The reply should contain all of the data below, word for word.

------------------------------

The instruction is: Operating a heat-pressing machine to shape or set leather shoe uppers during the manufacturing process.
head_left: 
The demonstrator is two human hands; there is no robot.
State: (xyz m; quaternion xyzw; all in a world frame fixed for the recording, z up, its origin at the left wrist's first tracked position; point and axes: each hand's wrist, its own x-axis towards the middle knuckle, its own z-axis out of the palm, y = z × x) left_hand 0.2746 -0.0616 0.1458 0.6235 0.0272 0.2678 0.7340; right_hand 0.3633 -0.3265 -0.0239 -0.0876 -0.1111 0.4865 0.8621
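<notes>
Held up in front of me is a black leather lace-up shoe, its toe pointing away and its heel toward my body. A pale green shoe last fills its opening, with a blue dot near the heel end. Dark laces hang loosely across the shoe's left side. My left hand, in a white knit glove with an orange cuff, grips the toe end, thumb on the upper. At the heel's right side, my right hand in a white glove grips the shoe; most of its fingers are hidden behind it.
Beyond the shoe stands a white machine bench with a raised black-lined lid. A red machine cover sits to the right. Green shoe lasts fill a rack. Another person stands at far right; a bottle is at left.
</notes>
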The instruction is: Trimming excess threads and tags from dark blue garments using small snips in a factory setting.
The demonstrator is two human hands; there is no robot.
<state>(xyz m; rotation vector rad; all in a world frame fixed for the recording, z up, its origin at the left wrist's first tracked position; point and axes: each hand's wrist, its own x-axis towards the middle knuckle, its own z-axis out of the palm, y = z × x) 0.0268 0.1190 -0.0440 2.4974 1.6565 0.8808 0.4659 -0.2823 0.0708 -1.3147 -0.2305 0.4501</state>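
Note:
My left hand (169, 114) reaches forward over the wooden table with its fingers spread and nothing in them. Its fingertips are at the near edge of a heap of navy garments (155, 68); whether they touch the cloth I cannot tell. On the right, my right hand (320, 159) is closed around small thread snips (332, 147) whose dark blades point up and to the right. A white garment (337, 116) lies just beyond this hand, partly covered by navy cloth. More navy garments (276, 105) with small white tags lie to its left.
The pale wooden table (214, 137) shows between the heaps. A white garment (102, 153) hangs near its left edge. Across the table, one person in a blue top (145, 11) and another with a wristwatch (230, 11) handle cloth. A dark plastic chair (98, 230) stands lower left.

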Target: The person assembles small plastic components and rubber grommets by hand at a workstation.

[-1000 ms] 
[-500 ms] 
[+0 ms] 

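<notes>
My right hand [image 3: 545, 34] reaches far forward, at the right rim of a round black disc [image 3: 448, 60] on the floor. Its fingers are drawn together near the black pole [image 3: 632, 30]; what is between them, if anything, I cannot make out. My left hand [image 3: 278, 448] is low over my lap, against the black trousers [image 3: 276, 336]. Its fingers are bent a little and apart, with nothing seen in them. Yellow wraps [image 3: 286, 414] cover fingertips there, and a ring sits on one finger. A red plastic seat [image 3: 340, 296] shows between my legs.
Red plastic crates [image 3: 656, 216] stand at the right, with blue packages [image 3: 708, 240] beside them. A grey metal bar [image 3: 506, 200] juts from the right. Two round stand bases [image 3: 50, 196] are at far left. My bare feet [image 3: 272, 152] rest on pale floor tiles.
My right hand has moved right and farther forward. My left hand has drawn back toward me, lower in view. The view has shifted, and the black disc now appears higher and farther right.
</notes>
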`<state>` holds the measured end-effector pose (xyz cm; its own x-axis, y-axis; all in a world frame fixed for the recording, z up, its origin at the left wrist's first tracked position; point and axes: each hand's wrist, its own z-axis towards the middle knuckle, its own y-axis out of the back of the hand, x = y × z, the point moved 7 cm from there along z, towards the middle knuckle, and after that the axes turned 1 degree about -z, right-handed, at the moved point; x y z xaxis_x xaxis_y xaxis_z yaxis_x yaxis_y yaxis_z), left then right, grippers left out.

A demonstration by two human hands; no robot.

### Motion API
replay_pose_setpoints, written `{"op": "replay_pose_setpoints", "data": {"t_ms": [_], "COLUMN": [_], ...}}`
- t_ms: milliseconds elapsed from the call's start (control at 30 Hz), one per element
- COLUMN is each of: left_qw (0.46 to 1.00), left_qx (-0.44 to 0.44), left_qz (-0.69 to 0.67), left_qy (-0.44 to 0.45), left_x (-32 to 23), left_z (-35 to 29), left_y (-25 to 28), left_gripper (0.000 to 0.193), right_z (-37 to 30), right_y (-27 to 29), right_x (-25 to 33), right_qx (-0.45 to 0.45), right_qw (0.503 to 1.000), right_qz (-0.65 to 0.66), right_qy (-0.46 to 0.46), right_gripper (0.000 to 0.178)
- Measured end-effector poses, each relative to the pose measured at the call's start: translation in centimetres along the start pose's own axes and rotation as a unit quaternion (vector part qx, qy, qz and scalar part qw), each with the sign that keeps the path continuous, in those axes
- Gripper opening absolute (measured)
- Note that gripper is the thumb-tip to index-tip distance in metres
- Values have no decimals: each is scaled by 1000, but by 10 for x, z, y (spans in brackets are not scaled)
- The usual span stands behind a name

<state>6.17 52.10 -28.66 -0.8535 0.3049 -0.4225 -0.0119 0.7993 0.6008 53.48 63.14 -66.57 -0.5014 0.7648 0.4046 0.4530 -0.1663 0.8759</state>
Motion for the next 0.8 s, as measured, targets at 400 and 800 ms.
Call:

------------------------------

REPLY TO THE TASK >>
The instruction is: Operating a heat-pressing machine to shape or set leather shoe uppers during the manufacturing process.
head_left: 
The demonstrator is two human hands; there is no robot.
State: (xyz m; quaternion xyzw; all in a world frame fixed for the recording, z up, its origin at the left wrist's first tracked position; point and axes: each hand's wrist, its own x-axis towards the middle knuckle, its own z-axis out of the palm, y = z × x) left_hand 0.2746 -0.0616 0.1458 0.6235 0.0272 0.2678 0.7340; right_hand 0.3633 -0.3265 -0.0239 -0.0876 -0.1111 0.4865 0.8621
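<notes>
Held up in front of me is a black leather lace-up shoe, its toe pointing away and its heel toward my body. A pale green shoe last fills its opening, with a blue dot near the heel end. Dark laces hang loosely across the shoe's left side. My left hand, in a white knit glove with an orange cuff, grips the toe end, thumb on the upper. At the heel's right side, my right hand in a white glove grips the shoe; most of its fingers are hidden behind it.
Beyond the shoe stands a white machine bench with a raised black-lined lid. A red machine cover sits to the right. Green shoe lasts fill a rack. Another person stands at far right; a bottle is at left.
</notes>
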The instruction is: Trimming excess threads and tags from dark blue garments using small snips in a factory setting.
The demonstrator is two human hands; there is no robot.
<state>(xyz m; rotation vector rad; all in a world frame fixed for the recording, z up, its origin at the left wrist's first tracked position; point and axes: each hand's wrist, its own x-axis towards the middle knuckle, its own z-axis out of the palm, y = z × x) 0.0268 0.1190 -0.0440 2.4974 1.6565 0.8808 0.4659 -0.2823 0.0708 -1.3147 -0.2305 0.4501</state>
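Note:
My left hand (169, 114) reaches forward over the wooden table with its fingers spread and nothing in them. Its fingertips are at the near edge of a heap of navy garments (155, 68); whether they touch the cloth I cannot tell. On the right, my right hand (320, 159) is closed around small thread snips (332, 147) whose dark blades point up and to the right. A white garment (337, 116) lies just beyond this hand, partly covered by navy cloth. More navy garments (276, 105) with small white tags lie to its left.
The pale wooden table (214, 137) shows between the heaps. A white garment (102, 153) hangs near its left edge. Across the table, one person in a blue top (145, 11) and another with a wristwatch (230, 11) handle cloth. A dark plastic chair (98, 230) stands lower left.
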
Target: The person assembles small plastic components and rubber grommets by hand at a workstation.

[-1000 ms] 
[-500 ms] 
[+0 ms] 

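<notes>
My right hand [image 3: 545, 34] reaches far forward, at the right rim of a round black disc [image 3: 448, 60] on the floor. Its fingers are drawn together near the black pole [image 3: 632, 30]; what is between them, if anything, I cannot make out. My left hand [image 3: 278, 448] is low over my lap, against the black trousers [image 3: 276, 336]. Its fingers are bent a little and apart, with nothing seen in them. Yellow wraps [image 3: 286, 414] cover fingertips there, and a ring sits on one finger. A red plastic seat [image 3: 340, 296] shows between my legs.
Red plastic crates [image 3: 656, 216] stand at the right, with blue packages [image 3: 708, 240] beside them. A grey metal bar [image 3: 506, 200] juts from the right. Two round stand bases [image 3: 50, 196] are at far left. My bare feet [image 3: 272, 152] rest on pale floor tiles.
My right hand has moved right and farther forward. My left hand has drawn back toward me, lower in view. The view has shifted, and the black disc now appears higher and farther right.
</notes>
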`<state>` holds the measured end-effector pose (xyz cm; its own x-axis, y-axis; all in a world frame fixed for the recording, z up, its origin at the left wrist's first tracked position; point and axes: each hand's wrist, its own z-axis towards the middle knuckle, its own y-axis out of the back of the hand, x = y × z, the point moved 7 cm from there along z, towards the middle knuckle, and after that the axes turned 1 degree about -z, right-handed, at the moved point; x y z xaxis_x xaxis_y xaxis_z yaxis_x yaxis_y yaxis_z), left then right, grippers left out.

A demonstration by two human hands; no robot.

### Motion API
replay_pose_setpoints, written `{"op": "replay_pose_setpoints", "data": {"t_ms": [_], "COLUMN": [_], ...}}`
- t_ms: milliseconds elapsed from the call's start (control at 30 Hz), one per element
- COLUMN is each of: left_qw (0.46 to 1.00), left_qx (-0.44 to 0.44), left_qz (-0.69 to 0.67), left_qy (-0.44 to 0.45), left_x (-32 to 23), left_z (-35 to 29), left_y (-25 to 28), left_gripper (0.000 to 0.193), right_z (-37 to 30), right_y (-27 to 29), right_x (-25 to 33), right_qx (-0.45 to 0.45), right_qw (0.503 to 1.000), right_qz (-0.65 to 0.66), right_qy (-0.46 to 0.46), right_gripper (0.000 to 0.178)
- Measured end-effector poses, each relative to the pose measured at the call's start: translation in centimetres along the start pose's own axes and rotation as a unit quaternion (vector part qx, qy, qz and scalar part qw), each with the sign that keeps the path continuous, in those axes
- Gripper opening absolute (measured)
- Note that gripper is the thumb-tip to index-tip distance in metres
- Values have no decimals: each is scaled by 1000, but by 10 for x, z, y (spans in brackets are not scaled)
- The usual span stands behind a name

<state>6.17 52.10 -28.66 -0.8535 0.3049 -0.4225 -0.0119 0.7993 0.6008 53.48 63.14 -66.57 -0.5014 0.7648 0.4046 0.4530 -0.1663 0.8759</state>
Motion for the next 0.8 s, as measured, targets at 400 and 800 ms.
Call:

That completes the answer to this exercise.